Plus de 300 antigènes ont été identifiés comme capables de provoquer une pneumopathie d'hypersensibilité, bien que huit d'entre eux représentent environ 75% des cas. Les antigènes sont généralement classés par type et par affiliation professionnelle; Le poumon d'un fermier causé par l'inhalation de poussières de foin contenant des actinomycètes thermophiles est un exemple classique de cette pathologie. Une similitude significative est observée entre la pneumonite d'hypersensibilité et la bronchite chronique chez les agriculteurs, chez lesquels la bronchite chronique se produit beaucoup plus souvent, se développe indépendamment du tabagisme et est associée à des sécrétions d'actinomycètes thermophiles. Les manifestations cliniques de cette affection et les résultats des études diagnostiques sont similaires à ceux d'une pneumonite d'hypersensibilité.

Maladie alvéolite allergique extrinsèque, est probablement un type de réaction d'hypersensibilité IV, où le contact répété avec l'antigène chez l'homme ayant une prédisposition héréditaire, conduit à neutrophile aiguë et alvéolite mononucléaire interstitielle accompagnée d'une infiltration de lymphocytes et de réaction granulomateuse. En cas de contact prolongé, la fibrose se développe avec l'oblitération des bronchioles.

Pretsipitiny circulants (anticorps-antigène), est apparemment pas jouer un rôle étiologique primaire, et ayant des antécédents de maladies allergiques (asthme ou allergies saisonnières) ne sont pas un facteur prédisposant. Fumée probablement des retards ou empêche la progression de la maladie, peut-être en raison d'une diminution de la réponse immunitaire à l'inhalation des antigènes du poumon. Cependant, le tabagisme peut aggraver la maladie, qui est déjà présente.

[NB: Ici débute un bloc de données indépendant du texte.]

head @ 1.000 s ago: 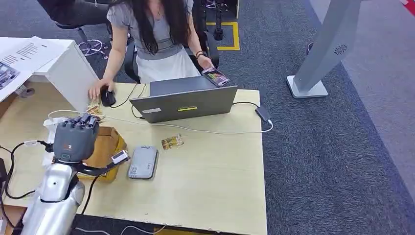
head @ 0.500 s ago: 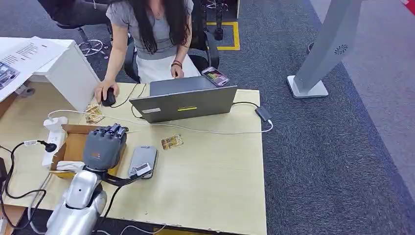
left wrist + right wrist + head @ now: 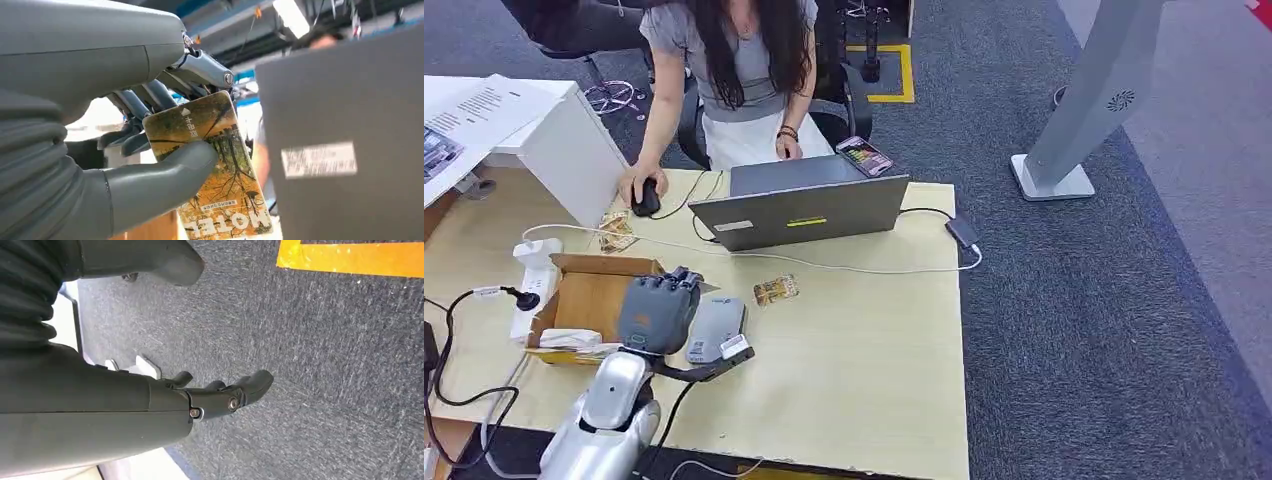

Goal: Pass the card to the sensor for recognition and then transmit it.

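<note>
My left hand (image 3: pixel 659 311) hangs low over the desk, at the left edge of the grey flat sensor (image 3: pixel 721 322). In the left wrist view the left hand (image 3: pixel 125 165) pinches a hotel card (image 3: pixel 220 175) printed with autumn trees, the thumb pressed on its face and the darker fingers behind it. The card stands upright, facing the grey laptop back (image 3: pixel 345 130). A second, similar card (image 3: pixel 776 290) lies on the desk to the right of the sensor. My right hand (image 3: pixel 220 395) hangs over dark carpet with its fingers loosely apart, holding nothing.
An open cardboard box (image 3: pixel 584 295) sits left of my hand, with a white power strip (image 3: pixel 532 268) and cables beyond it. A person sits behind the laptop (image 3: pixel 799 205), one hand on a mouse (image 3: pixel 644 197). A phone (image 3: pixel 864 156) lies by the laptop.
My left hand has moved right, from above the cardboard box to the sensor's left edge. The person set the phone down and brought that hand to the laptop.
</note>
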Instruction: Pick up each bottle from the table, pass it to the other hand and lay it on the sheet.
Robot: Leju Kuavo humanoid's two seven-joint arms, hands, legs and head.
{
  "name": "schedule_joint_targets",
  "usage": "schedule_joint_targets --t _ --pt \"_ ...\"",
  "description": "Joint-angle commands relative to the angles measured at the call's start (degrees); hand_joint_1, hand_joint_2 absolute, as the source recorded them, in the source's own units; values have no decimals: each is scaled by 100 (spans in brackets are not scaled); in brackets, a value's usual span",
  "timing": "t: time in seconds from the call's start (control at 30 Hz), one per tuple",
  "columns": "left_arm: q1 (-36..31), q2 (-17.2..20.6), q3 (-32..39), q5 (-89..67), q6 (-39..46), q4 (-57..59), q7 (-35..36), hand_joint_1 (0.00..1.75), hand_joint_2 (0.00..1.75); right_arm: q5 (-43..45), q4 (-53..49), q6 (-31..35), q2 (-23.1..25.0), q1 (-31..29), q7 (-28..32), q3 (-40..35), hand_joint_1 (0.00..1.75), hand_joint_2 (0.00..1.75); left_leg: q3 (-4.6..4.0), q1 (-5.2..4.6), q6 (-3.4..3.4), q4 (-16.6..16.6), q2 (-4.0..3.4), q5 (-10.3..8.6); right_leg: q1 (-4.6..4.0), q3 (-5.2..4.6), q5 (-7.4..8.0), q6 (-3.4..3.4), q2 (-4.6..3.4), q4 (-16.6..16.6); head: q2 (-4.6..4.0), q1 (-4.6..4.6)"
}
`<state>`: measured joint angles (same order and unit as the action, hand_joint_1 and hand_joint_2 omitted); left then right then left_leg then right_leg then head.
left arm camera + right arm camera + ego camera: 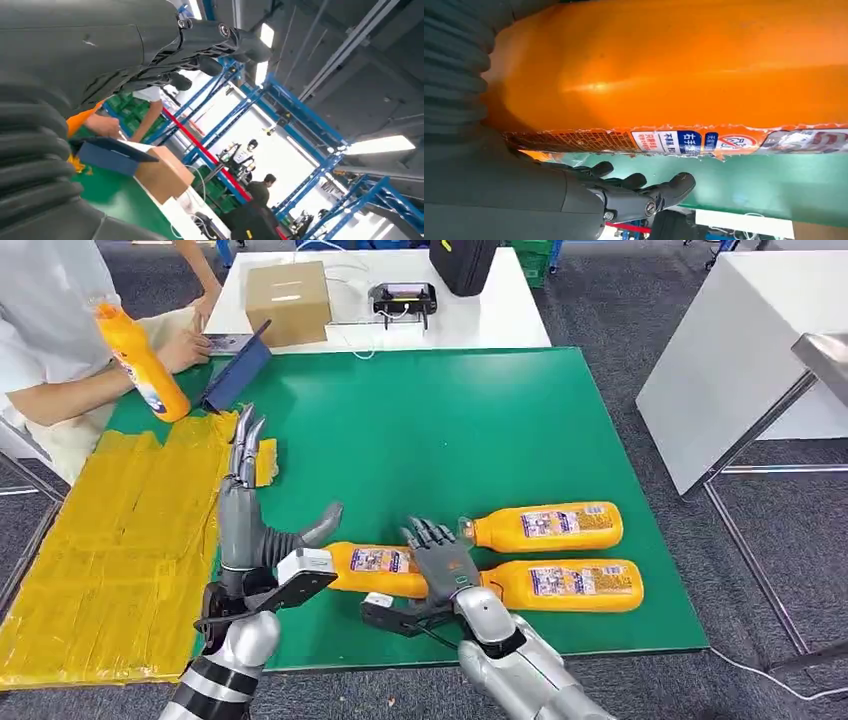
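Your right robot hand [437, 558] rests fingers spread on the nearest bottle [375, 568] lying on the green desk [450, 430], gripping nothing; your left robot hand [250, 500] hovers open beside the yellow sheet [110, 540].

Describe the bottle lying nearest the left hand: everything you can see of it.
The nearest bottle is orange plastic with a printed label of blue and white patches, lying on its side on the green mat, parallel to two others. Its far end is hidden behind the right hand, whose open fingers lie over it. The left hand stands open beside its near end; contact can't be confirmed.
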<state>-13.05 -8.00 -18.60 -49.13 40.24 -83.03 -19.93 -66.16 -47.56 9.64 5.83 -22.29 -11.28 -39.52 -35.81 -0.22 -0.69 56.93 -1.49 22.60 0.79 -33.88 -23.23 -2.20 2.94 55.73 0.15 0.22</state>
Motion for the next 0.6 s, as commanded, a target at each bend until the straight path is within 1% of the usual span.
schedule_joint_targets --t 0.03,0.07,0.13,0.2,0.23,0.27,0.33,0.37,0.4,0.43,0.47,0.5,0.53,0.6 --pt "-143 115 -246 153 -24 129 -81 0 175 -163 1212 -250 119 -154 142 -149 161 175 24 6 5 -5 15 0 -3 24 -2 7 -8 -8 0 0" --pt "-151 122 -258 194 -24 156 -78 0 175 -136 1234 -240 131 -157 209 -146 168 175 27 10 7 -6 18 -1 -5 25 -1 11 -14 -11 0 0" --pt "-150 143 -264 283 -24 182 -82 0 175 -102 1226 -218 137 -164 284 -146 173 175 34 7 4 -7 9 -2 -3 21 0 14 -7 -9 0 0" --pt "-107 132 -199 307 -24 182 -133 0 175 -84 1095 -129 98 -142 313 -137 173 175 46 9 5 -5 12 -1 -3 13 -5 19 -6 -9 0 0" --pt "-88 125 -176 296 -24 169 -140 0 175 -110 1036 -68 78 -132 293 -144 169 175 51 13 9 -5 17 1 -6 4 -7 23 -11 -11 0 0" --pt "-46 116 -134 235 -24 140 -136 0 175 -156 891 -7 43 -100 253 -152 169 175 58 10 8 -9 13 4 -3 6 -8 24 -10 -13 0 -2" --pt "1 119 -115 141 -24 99 -104 0 175 -191 575 -11 -35 -21 214 -137 175 175 55 16 11 -11 20 3 -7 5 -6 29 -21 -18 0 0" --pt "23 122 -108 126 -24 62 -97 0 175 -155 369 43 -74 40 224 -79 173 175 55 12 7 -9 15 5 -5 7 -8 25 -13 -14 0 0" --pt "57 125 -103 117 -24 2 -97 0 175 -65 93 177 -119 122 310 2 175 175 56 15 8 -11 17 5 -7 11 -7 26 -18 -17 0 0" --pt "84 135 -98 93 -24 -41 -88 0 175 -25 -128 354 -151 183 355 67 175 175 58 9 3 -10 19 3 -2 14 -10 21 -5 -12 0 0" --pt "149 134 -63 2 -24 -132 -37 0 175 108 -613 827 -167 383 488 265 175 175 56 13 3 -9 24 4 -5 17 -7 14 -6 -15 0 0" --pt "230 189 -83 -68 -24 -240 73 0 175 183 -1387 1078 -246 659 585 437 175 175 50 9 0 -5 16 3 -2 17 -6 9 -5 -8 0 0" --pt "268 227 -107 -72 -24 -300 105 0 175 157 -1836 903 -332 809 535 482 175 175 45 9 2 -12 19 1 -2 54 -5 10 -10 -17 0 -2" --pt "357 253 -97 -124 -24 -380 170 0 175 525 -2963 1447 -356 1300 893 881 175 175 41 12 -5 4 31 10 -5 65 -20 7 -4 -2 2 0"
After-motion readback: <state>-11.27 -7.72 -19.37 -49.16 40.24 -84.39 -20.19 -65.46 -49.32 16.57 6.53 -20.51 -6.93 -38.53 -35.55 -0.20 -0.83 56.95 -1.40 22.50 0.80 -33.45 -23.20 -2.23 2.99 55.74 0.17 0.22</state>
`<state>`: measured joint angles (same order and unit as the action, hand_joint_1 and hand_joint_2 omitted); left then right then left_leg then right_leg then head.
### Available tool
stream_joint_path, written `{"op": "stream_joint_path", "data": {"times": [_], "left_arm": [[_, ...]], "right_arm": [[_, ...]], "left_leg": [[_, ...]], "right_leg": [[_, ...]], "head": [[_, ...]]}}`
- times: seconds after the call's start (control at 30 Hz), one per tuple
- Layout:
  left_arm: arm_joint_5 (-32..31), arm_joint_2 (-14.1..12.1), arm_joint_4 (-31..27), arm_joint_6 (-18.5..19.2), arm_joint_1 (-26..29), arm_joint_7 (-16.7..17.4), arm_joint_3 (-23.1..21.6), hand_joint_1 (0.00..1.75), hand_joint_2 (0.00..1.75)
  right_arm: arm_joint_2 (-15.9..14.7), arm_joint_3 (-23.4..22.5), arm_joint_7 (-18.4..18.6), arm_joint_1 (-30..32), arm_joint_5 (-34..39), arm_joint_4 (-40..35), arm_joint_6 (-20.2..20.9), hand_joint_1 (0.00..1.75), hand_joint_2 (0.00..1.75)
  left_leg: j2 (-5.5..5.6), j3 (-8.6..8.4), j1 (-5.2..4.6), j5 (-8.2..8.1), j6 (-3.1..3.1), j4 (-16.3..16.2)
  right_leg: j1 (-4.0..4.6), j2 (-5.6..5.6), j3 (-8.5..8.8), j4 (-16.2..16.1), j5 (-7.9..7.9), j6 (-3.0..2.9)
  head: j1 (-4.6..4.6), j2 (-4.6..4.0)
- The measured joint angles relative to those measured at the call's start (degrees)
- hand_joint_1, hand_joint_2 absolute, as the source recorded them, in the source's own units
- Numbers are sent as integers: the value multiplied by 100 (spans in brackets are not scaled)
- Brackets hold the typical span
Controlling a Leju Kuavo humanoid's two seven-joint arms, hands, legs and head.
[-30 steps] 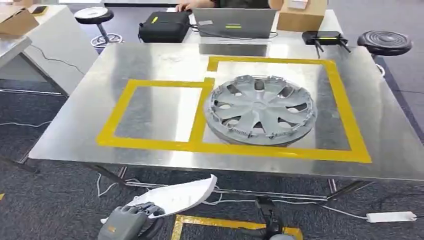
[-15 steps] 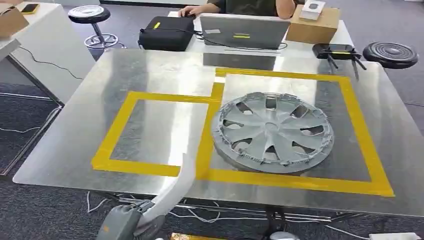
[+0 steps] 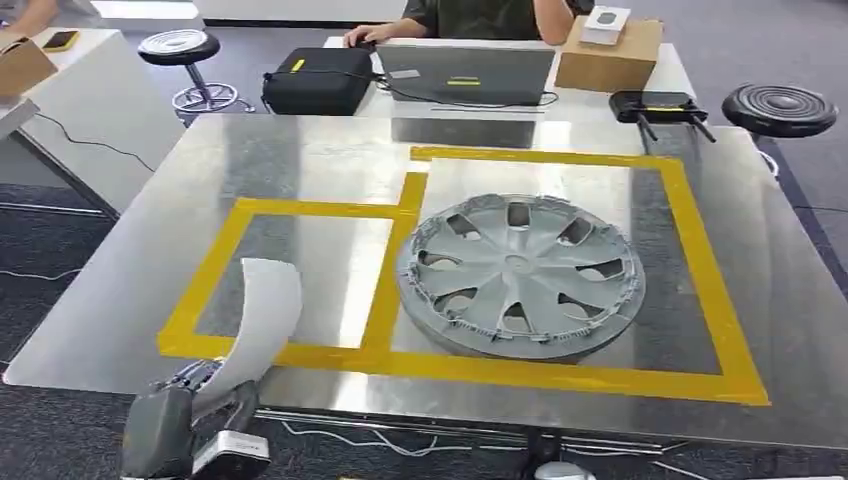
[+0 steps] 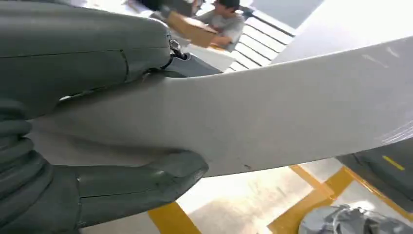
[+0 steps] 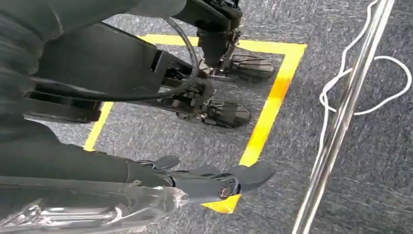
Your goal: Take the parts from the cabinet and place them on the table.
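Head view: the left robot hand point(image 3: 185, 425) sits at the lower left of the frame, just below the near edge of the steel desk point(image 3: 140, 250), and grips one end of a long white curved trim panel point(image 3: 260, 320). The panel's long axis runs from the robot hand up and slightly right; its free, rounded end points toward the far side of the desk and overlaps the near yellow tape line of the left taped rectangle point(image 3: 215, 265). Its lower end is hidden inside the fingers. A grey hubcap point(image 3: 520, 275) lies flat, face up, in the larger right taped rectangle point(image 3: 700, 250), well apart from the panel.

In the left wrist view the white trim panel point(image 4: 292, 112) crosses the frame from the left edge to the right edge, pinched between the thick grey thumb point(image 4: 141, 187) and the robot hand's grey cover point(image 4: 83, 58); its far end is cut off by the frame edge, and the hubcap point(image 4: 350, 222) shows only partly at the lower right.

In the right wrist view the right robot hand point(image 5: 204, 180) hangs over grey carpet and yellow floor tape point(image 5: 268, 107), fingers extended and holding nothing; a clear part beneath it at the lower left is too blurred to identify
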<state>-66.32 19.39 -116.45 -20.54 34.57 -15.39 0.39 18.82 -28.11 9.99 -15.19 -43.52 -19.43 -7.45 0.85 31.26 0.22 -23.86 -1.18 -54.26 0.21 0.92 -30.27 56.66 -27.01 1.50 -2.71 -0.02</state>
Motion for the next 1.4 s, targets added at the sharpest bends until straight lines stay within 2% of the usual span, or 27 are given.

Pneumopathie d'hypersensibilité (alvéolite allergique extrinsèque) doit être différenciée des conditions cliniques similaires ayant différentes pathogenèse. Syndrome toxique poussière organique (mycotoxicose pulmonaire, la fièvre des grains), par exemple, un syndrome se manifeste par de la fièvre, des frissons, une myalgie et la dyspnée, qui ne nécessite pas de sensibilisation préalable, et est considérée comme étant causée par l'inhalation ou d'autres contaminants mycotoxines poussières organiques. La maladie d'empilage Silo peut conduire à une insuffisance respiratoire, le syndrome de détresse respiratoire aiguë (ARDS) et de bronchiolite oblitérante ou la bronchite, mais est causée par l'inhalation d'oxydes d'azote toxiques libérés à partir du maïs svezhefermentirovannoy ou ensilage de luzerne. L'asthme professionnel est le développement de la dyspnée chez des patients préalablement sensibilisés à l'antigène inhalé, mais d'autres affichages, tels que la présence d'une obstruction des voies aériennes, une infiltration eosinophile de leurs différences et l'antigène de déclenchement, le différencier de pneumonite d'hypersensibilité.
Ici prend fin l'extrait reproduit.